◆ Task prompt ◆
Your output should match the listing below word for word, without any images.

◆ Information provided ◆
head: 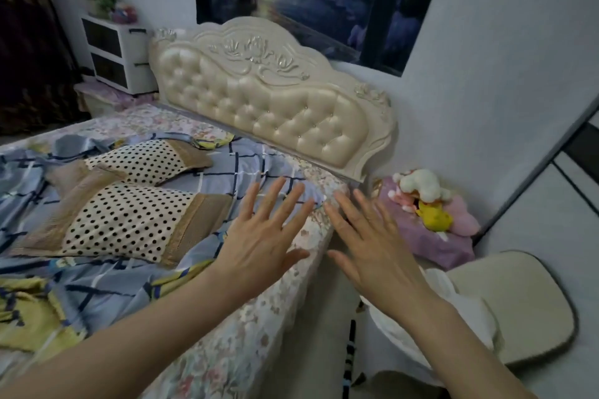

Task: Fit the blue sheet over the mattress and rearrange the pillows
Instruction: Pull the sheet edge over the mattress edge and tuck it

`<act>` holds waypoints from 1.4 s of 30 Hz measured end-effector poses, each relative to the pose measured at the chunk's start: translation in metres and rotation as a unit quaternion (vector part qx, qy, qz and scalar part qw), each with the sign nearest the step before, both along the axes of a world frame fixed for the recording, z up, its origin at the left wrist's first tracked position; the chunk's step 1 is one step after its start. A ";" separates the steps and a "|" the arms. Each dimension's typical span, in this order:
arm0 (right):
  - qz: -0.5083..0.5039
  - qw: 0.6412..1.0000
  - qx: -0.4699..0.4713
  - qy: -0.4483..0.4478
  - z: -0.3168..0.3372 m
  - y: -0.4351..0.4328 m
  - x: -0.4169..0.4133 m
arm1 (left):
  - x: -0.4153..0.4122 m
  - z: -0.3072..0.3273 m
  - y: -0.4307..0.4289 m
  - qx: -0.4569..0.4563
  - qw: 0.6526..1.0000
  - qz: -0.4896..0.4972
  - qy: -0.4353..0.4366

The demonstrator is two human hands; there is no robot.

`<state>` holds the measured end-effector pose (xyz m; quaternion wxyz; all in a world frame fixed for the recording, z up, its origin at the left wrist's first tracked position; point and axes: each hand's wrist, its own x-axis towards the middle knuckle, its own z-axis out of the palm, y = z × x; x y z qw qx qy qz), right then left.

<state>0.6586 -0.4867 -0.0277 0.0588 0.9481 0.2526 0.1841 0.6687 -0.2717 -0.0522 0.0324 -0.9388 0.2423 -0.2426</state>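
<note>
Both hands were held out flat with fingers spread wide, and neither had hold of anything. The left hand (262, 233) hovered over the near corner of the mattress (246, 327), its fingertips reaching above the edge of the blue sheet (227, 172), though whether the palm touched the fabric could not be told. The right hand (372, 243) was just beside it, out past the mattress edge, above the gap between the bed and the wall. The blue sheet, checked with dark and white lines and patched with yellow, lay rumpled and loose across the flowered mattress to the left of and beyond the left hand, leaving the corner under the hands and the mattress side uncovered. Two polka-dot pillows with tan ends lay on the sheet to the left of the left hand, the nearer pillow (129, 220) close by the wrist and the farther pillow (146, 159) beyond it, overlapping its top edge. Beyond both hands stood the cream tufted headboard (269, 100). To the right of the right hand, a heap of plush toys (428, 204) sat on purple cloth against the wall.
</note>
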 end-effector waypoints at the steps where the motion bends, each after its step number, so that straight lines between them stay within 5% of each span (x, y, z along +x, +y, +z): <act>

◆ Result of the exercise ◆
head: 

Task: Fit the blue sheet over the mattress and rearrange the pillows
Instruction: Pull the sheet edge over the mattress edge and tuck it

`<act>` holds waypoints from 1.4 s of 30 Hz measured end-effector poses, each relative to the pose measured at the chunk's start: translation in metres and rotation as a unit quaternion (vector part qx, qy, qz and scalar part qw), each with the sign nearest the step before, both along the axes of a world frame fixed for the recording, z up, its origin at the left wrist's first tracked position; the chunk's step 1 is one step after its start. A ";" separates the steps and a "|" the arms. Each dimension's typical span, in this order:
arm0 (right):
  - qz: -0.5083..0.5039
  - qw: 0.6412..1.0000
  - qx: -0.4699..0.4713
  - qy: -0.4483..0.4478
  - z: -0.3168..0.3372 m
  - y: -0.4351..0.4328 m
  - x: -0.4169..0.4133 m
arm1 (left):
  - x: -0.4153..0.4122 m
  - z: -0.3072..0.3273 m
  - y: -0.4307..0.4289 m
  - qx: -0.4569..0.4563
  - qw: 0.6526..1.0000
  - qz: -0.4896..0.4972
  - qy: -0.4353..0.4366

The demonstrator is two human hands; there is no robot.

`<state>` holds the measured end-effector pose (xyz m; quaternion wxyz; all in a world frame fixed for the recording, z up, its origin at the left wrist's first tracked position; point and axes: each hand's wrist, its own x-axis towards the middle knuckle, its own z-axis out of the palm, y = z × x; x y z qw qx qy qz), right then left.

<state>0.6586 -0.4867 -0.0277 0.0588 0.9481 0.2526 0.1841 0.6687 -0.2717 -0.0522 0.0324 -0.9388 0.2423 -0.2426</state>
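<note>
Both hands were held out flat with fingers spread wide, and neither had hold of anything. The left hand (262, 233) hovered over the near corner of the mattress (246, 327), its fingertips reaching above the edge of the blue sheet (227, 172), though whether the palm touched the fabric could not be told. The right hand (372, 243) was just beside it, out past the mattress edge, above the gap between the bed and the wall. The blue sheet, checked with dark and white lines and patched with yellow, lay rumpled and loose across the flowered mattress to the left of and beyond the left hand, leaving the corner under the hands and the mattress side uncovered. Two polka-dot pillows with tan ends lay on the sheet to the left of the left hand, the nearer pillow (129, 220) close by the wrist and the farther pillow (146, 159) beyond it, overlapping its top edge. Beyond both hands stood the cream tufted headboard (269, 100). To the right of the right hand, a heap of plush toys (428, 204) sat on purple cloth against the wall.
</note>
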 end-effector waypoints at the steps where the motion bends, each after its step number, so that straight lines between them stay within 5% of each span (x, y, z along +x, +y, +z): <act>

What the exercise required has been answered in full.